The anti-eBike crowd is going to poop their pants. The Velonews reviewer had to make sure at the end of the review to throw in his comment that the bike isn't for HIM, oh no, he is too good for that. But others will like it. But not him. No. He is too cool.

BTW, I LMAO about the "Future Shock" headtube suspension for two reasons: Specialized made their own, absolutely terrible suspension forks back in the 90's and called them "Future Shock", so why resurrect that name? They absolutely sucked. The other is that Specialized have stolen Cannondale's "Headshok" design that they so roundly criticized around the same time they made their own crap forks.


----------



## honkinunit (Aug 6, 2004)

I just found out a fourth pretty groundbreaking advancements in the TC: Specialized designed the range extenders to be small enough to take on an airplane, and the bike can run on just the range extender batteries. Unfortunately, the main downtube battery apparently must be removed by a Specialized dealer. Huh? 

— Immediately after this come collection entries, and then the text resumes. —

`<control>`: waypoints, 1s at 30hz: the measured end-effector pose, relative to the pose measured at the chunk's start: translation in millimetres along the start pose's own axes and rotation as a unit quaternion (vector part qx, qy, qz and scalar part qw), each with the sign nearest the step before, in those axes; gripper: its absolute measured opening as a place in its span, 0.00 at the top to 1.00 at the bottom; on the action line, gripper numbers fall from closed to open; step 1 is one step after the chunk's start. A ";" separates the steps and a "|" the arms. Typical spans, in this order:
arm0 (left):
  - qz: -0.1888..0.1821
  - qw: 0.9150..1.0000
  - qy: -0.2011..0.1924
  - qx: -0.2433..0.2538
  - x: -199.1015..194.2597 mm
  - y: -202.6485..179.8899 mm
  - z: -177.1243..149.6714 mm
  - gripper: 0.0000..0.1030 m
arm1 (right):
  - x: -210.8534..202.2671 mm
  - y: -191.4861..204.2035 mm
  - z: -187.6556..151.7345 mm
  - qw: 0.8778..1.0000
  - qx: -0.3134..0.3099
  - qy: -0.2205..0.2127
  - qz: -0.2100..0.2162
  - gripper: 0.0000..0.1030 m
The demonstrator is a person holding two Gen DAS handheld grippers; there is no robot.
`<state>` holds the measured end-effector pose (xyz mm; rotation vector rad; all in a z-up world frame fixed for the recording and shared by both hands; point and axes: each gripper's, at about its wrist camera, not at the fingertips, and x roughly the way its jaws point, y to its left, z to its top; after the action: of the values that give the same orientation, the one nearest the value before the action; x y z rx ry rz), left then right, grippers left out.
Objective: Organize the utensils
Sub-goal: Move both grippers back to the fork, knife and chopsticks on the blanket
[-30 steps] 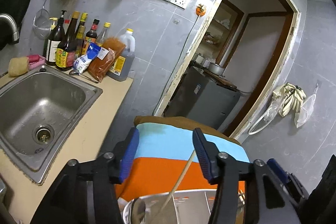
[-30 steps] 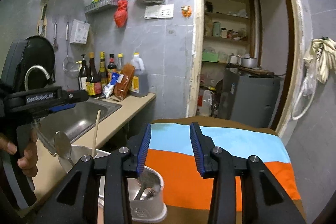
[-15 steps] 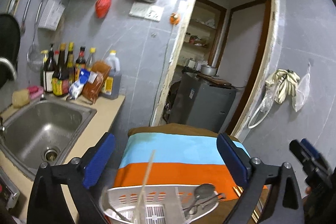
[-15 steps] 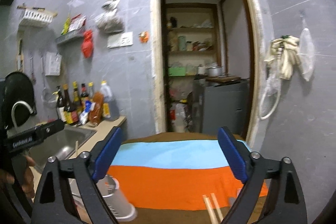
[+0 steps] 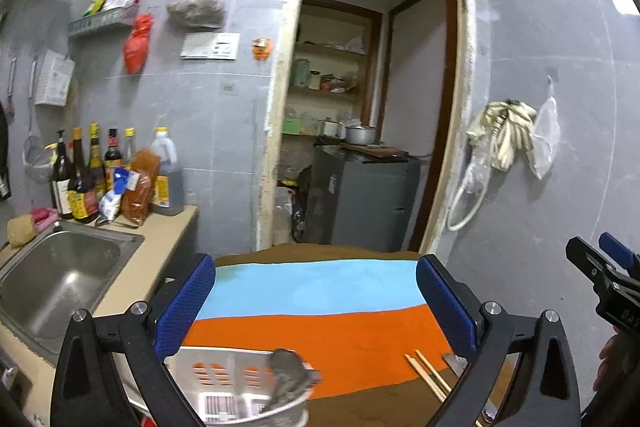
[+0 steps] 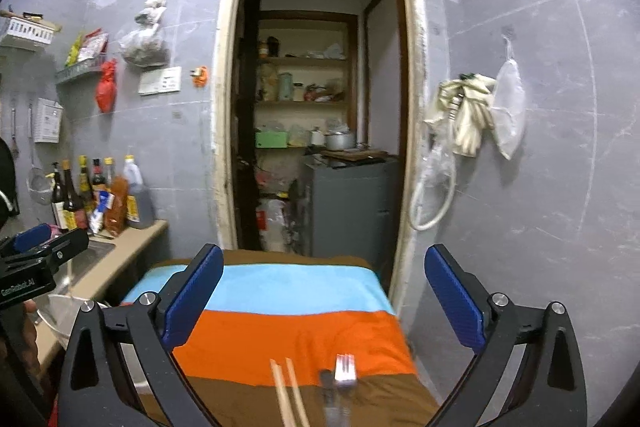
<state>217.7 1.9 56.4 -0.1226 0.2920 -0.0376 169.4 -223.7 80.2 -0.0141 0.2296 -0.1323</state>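
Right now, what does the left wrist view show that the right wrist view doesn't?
Only the left wrist view shows the white utensil holder with a spoon standing in it, and the whole sink. Only the right wrist view shows the fork lying on the striped cloth. Both show the chopsticks on that cloth, the bottles on the counter, and the doorway. Each gripper's jaws, just opened wide, hold nothing.

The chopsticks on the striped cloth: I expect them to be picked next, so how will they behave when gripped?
The chopsticks look thin and stiff, probably light. Lying close together on soft cloth, they may roll or split apart when pinched.
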 end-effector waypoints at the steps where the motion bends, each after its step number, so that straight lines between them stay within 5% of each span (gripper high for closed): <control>1: -0.003 1.000 0.002 0.002 1.5 -5.8 -1.8 0.02 | -0.4 -6.4 -1.6 1.000 0.001 0.002 -0.004 0.04; 19: -0.037 0.995 0.094 0.012 63.5 -89.7 -76.9 0.02 | 54.1 -92.1 -63.3 0.996 -0.004 0.085 0.020 0.04; 30: -0.052 0.977 0.205 -0.016 117.6 -96.0 -119.4 0.02 | 120.9 -117.4 -132.2 0.982 0.039 0.174 0.061 0.04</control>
<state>293.8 -113.5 -78.4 -0.1628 0.6984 -0.1622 240.9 -355.9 -72.4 0.1020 0.5741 -0.0197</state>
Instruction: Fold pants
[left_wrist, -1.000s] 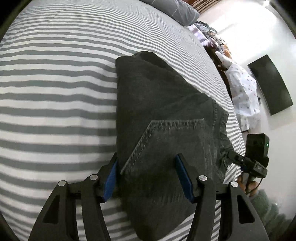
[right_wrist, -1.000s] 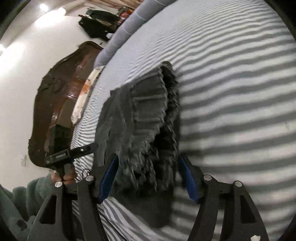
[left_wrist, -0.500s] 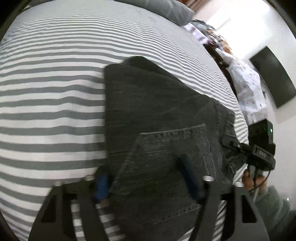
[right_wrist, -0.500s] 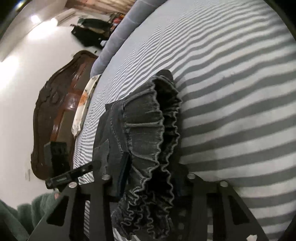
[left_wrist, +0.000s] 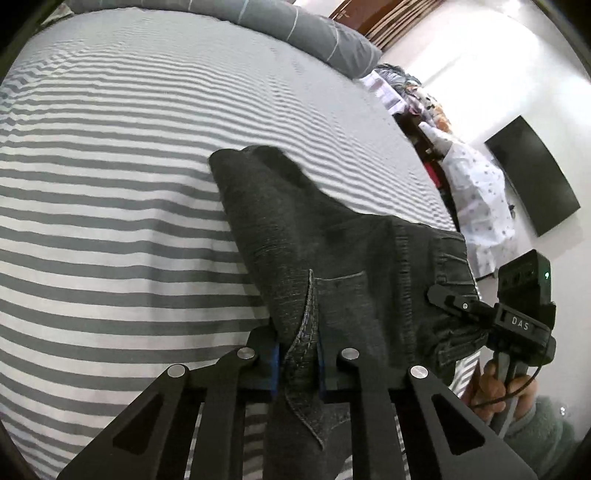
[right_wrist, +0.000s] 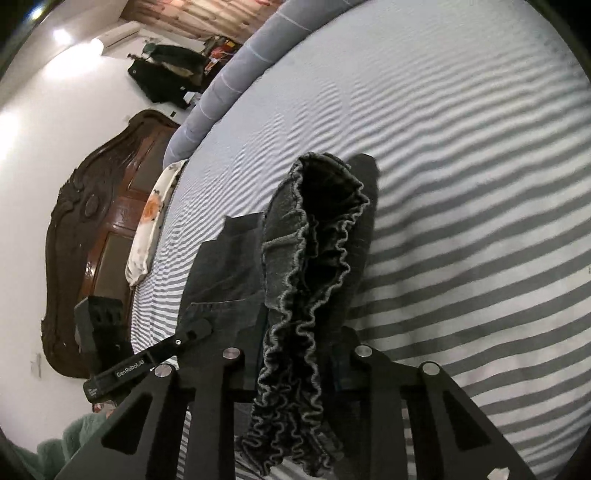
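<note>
The dark grey denim pants (left_wrist: 332, 243) are folded and held up above the striped bed (left_wrist: 110, 221). My left gripper (left_wrist: 298, 363) is shut on the pants at the back pocket edge. My right gripper (right_wrist: 295, 363) is shut on the ruffled elastic waistband (right_wrist: 314, 258) of the pants. The right gripper also shows in the left wrist view (left_wrist: 480, 314), at the waistband side. The left gripper shows in the right wrist view (right_wrist: 162, 350), to the left of the pants. The far folded end of the pants hangs towards the bed.
A grey pillow (left_wrist: 295, 29) lies at the bed's far end. A dark wooden headboard (right_wrist: 92, 240) and a floral pillow (right_wrist: 151, 221) stand at the left. A black TV (left_wrist: 532, 181) hangs on the wall, with clothes (left_wrist: 476, 199) beside the bed.
Both grippers have closed on the pants, which lay on the bed between open jaws a second ago. The pants are now bunched and lifted off the sheet.
</note>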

Well, we are getting a little closer to nirvana. Which is a bike powered by an array of easily removable batteries rather than just one big one, so that you can fine tune the battery weight to your actual requirements. Once we get to that point, plus have a removable motor, ebikes will be the standard. 

"The range extender plugs in to a port in the seat tube, allowing for battery swapping in less than 30 seconds. The added bonus is that the Range Extender battery solves a huge issue for e-bikes – the fact that you can’t fly with them due to battery size limitations. The Range Extender is small enough to comply with the flight regulations, so all you need to do is remove the downtube battery (at a Specialized dealer) and pack a couple Extenders for your trip.

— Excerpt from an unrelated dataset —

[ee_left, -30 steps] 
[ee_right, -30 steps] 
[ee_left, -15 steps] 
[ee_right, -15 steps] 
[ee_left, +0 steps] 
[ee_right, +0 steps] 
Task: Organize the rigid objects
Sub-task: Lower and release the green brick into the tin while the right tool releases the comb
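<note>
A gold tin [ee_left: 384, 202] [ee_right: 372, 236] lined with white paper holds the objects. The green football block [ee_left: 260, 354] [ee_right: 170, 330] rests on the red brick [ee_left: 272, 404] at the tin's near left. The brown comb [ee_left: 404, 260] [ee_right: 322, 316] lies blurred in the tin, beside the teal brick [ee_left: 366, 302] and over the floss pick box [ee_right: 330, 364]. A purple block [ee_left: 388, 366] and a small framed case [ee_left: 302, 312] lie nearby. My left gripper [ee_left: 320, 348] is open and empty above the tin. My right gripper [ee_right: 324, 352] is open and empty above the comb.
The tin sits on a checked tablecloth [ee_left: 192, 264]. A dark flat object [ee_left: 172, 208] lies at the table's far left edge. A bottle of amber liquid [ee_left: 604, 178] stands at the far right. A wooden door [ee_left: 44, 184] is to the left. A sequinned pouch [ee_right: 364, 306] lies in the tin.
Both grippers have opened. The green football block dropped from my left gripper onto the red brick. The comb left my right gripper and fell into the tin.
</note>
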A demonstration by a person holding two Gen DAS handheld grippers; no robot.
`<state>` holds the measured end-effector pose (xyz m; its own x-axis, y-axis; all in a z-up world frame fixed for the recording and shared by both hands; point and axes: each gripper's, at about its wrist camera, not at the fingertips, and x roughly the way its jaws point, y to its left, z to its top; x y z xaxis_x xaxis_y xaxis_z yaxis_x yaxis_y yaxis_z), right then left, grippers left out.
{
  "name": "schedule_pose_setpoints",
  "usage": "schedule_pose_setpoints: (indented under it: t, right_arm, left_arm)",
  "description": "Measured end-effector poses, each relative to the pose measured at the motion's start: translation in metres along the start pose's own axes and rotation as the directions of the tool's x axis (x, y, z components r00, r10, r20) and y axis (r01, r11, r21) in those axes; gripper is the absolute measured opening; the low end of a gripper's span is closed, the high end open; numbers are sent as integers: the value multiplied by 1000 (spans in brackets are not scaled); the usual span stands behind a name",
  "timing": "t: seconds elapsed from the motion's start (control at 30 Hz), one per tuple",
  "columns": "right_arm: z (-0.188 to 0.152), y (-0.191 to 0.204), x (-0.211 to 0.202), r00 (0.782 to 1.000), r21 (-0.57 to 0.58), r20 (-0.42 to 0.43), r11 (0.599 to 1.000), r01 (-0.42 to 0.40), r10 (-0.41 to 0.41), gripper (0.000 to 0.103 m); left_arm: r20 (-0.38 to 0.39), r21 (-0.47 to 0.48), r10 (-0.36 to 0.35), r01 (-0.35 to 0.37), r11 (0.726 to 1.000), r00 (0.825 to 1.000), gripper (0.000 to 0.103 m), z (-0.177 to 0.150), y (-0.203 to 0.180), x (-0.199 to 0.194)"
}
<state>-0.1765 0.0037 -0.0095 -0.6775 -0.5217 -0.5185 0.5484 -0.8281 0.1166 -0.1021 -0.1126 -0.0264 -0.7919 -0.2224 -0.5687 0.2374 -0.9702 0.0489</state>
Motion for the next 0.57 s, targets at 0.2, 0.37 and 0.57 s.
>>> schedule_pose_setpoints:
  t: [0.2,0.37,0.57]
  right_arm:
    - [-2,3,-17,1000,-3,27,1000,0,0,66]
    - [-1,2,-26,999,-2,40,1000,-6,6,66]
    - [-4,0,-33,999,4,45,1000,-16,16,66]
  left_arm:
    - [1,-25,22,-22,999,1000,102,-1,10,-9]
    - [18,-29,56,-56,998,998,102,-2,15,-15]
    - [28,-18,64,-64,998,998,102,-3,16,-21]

Note: You can carry two extenders on the bike at one time, but only one may be plugged in at a time. Also – the new motor system is 48 volt vs 36 volt for previous Specialized e-bikes, meaning that the Range Extender is not backwards-compatible."


----------



## Cody01 (Jul 23, 2014)

Pricing themselves right outta the game.


----------



## Bigwheel (Jan 12, 2004)

I've had a couple of e-road bikes for a few years now and this type of bike is not appealing at all to me. Low watt/wh bikes are light because they don't have much power or available wh's of battery. I guess it is just there for a crutch when you feel you need it but does it really mask it's additional weight over the long run? 

I use my road bikes dependent on my ride goals. Want to go far? Hold the wattage to 250w and pedal in the appropriate gear and you'll burn about 10wh/mi in variable terrain averaging speeds greater than able to manually. Up it to 500w and average 15wh/mi but at a faster average speed/less miles. Just going to the store for a few items or feeling sporty and want to dog cars? Wick it up to 750w and average more like 20wh/mi @20mph+. Late for a very important date and open ground to cover fast? Select 1000w and jam on. Or choose any variety of the former.


----------



## honkinunit (Aug 6, 2004)

Cody01 said:


> Pricing themselves right outta the game.


The non-ebike version of the Creo Expert($9000) is the Roubaix Expert and it has almost an identical build at $6000, so it looks like Specialized is pricing the electric technology at $3000.

Rest assured there will be a less expensive version at some point. The non-ebike Roubaix Comp is $3400, no carbon wheels, no suspension fork, and no Di2. I'm guessing next year there will be a similar Creo Comp at around $6000.

The real question is whether any of the dozens of Fazua motor eRoad bikes sold in Europe will be sold here any time soon. They are not any less expensive, but at least they would be competition. I don't think there will be a 27lb eRoad bike sold in the US in 2020 other than this one, so Specialized has a monopoly for a year.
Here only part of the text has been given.